> _Brief_:
Pictures aside, return every line below exactly as written.

> _Source data_:
______________________________

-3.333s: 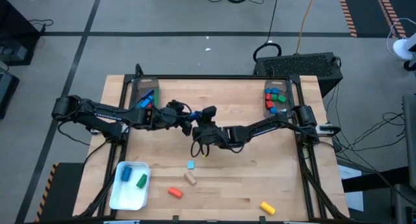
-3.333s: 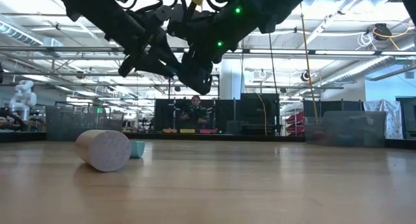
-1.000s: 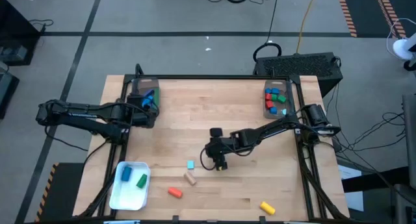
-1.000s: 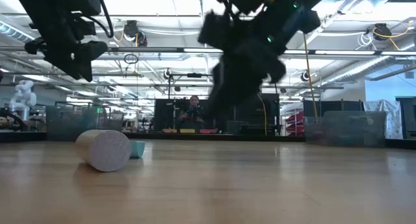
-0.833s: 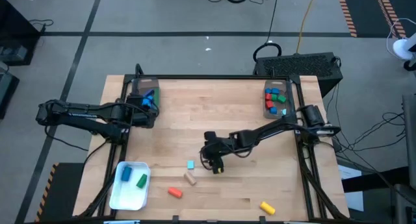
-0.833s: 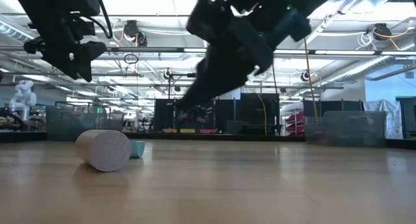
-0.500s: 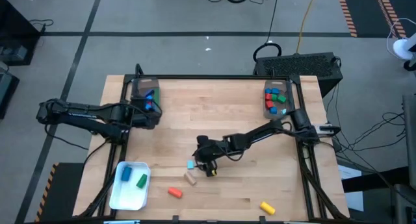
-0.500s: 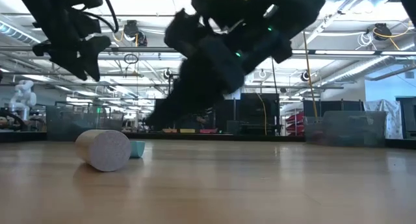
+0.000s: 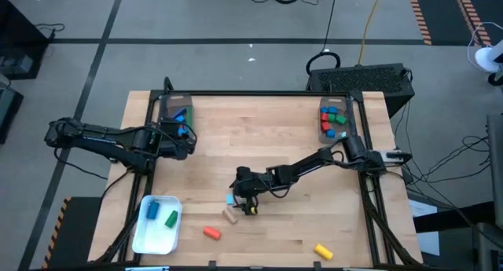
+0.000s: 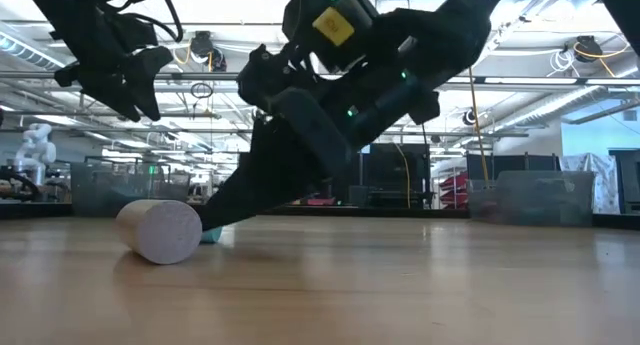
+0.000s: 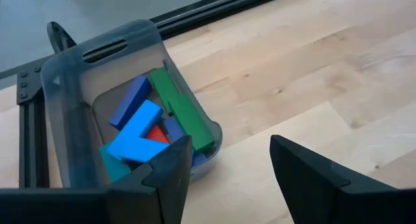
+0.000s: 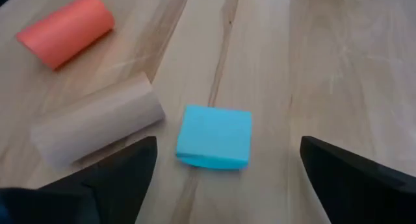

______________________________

> _Solved problem_:
-3.333s: 
-3.333s: 
-1.000s: 
-1.000s: 
-0.833s: 
-0.833s: 
-0.500s: 
-0.500s: 
+0.000s: 
+0.000s: 
+0.000s: 
+0.000s: 

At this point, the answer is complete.